Authorities have warned tearooms in essential workplaces pose the greatest risk of COVID-19 transmission in Victoria, as the state battles a pandemic of the young and the unvaccinated.
Victoria recorded 473 new COVID-19 cases on Monday - the highest daily tally of the state's latest outbreak - bringing the total number of active infections to 3507.
All but 38 of the new infections reside in Melbourne's northern and western suburbs, which are subject to a three-week vaccination blitz.
Health Minister Martin Foley said 87 per cent of active cases were aged under 50, with 585 aged under 19.
"This continues to be a pandemic of the young and the unvaccinated," he told reporters on Monday.
Mr Foley said 89 per cent of the 157 Victorians fighting COVID-19 in hospital were unvaccinated, while 11 per cent had received one dose.
COVID-19 Commander Jeroen Weimar said an increasing number of cases had been linked to the construction industry, which is also subject to a vaccination blitz and compliance crackdown from Monday.
He identified tearooms of essential workplaces as the "most dangerous place" to contract the virus, given people drop their guard and their face mask to eat and drink.
Mr Weimar said there were six COVID-19 cases connected to an outbreak of V/Line staff, with transmission having occurred in the train driver's break room.
The outbreak has all but shuttered the state's regional train network, given 300 workers have been forced to isolate.
Coaches will continue to replace the majority of V/Line services on Tuesday.
Authorities are also investigating an outbreak at the Fitzroy Community School in Fitzroy North.
Mr Weimar confirmed 31 students and staff have contracted the virus, while some 189 close contacts have been forced into self-isolation.

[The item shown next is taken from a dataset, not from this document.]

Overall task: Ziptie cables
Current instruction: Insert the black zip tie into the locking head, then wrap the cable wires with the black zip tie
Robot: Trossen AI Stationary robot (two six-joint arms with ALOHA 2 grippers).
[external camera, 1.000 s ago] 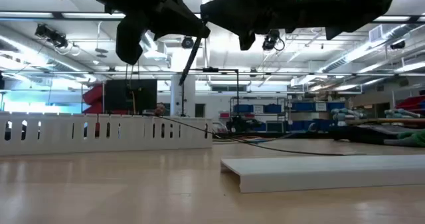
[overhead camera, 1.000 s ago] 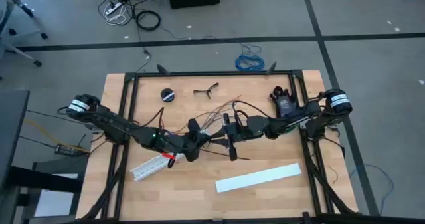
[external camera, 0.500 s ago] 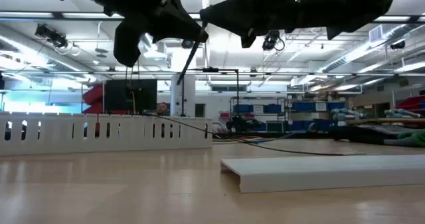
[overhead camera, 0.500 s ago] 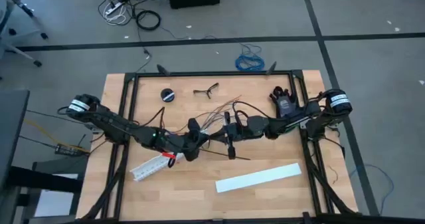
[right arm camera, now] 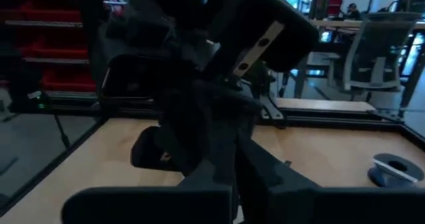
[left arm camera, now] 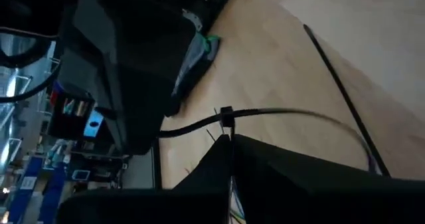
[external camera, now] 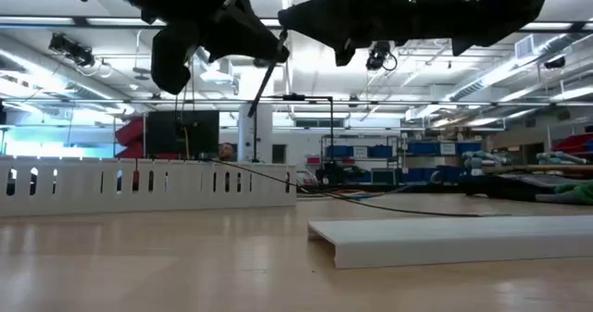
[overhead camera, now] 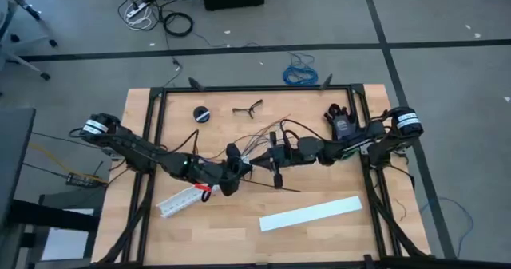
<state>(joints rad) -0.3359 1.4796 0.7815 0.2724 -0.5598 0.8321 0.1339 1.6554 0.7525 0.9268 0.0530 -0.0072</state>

There are about 60 students enrolled at the school, which describes itself as an "independent, alternative primary school".
Only children of permitted workers and those who are vulnerable are currently allowed to attend school in Melbourne, but the school has reportedly been inviting all parents to send their children to class.
School founder Faye Berryman told ABC News 24 primary-aged children had "a strong resilience to COVID" and needed to be in class for the sake of their mental health.
Mr Foley said the school had been on the health department's radar and it would take appropriate action once the outbreak was brought under control.
He would not be drawn on whether the school should be fined or deregistered.
Opposition education spokesman David Hodgett said he did not support breaking the rules but understood the school's actions
"The government has not put out a single plan. There's no certainty. There's no hope," he told reporters.
The state government is continuing to develop a roadmap out of lockdown, including a plan to return students to classrooms in term four.
Melburnians will get an extra hour of outdoor activity and the five-kilometre travel radius will be expanded to 10km when 70 per cent of eligible Victorians have had their first dose of a COVID-19 vaccine.
By Monday, 66.9 per cent of the eligible Victorian population had received at least a first dose.
There has been no indication of what freedoms will be permitted when more than 70 per cent of the population is double-vaccinated.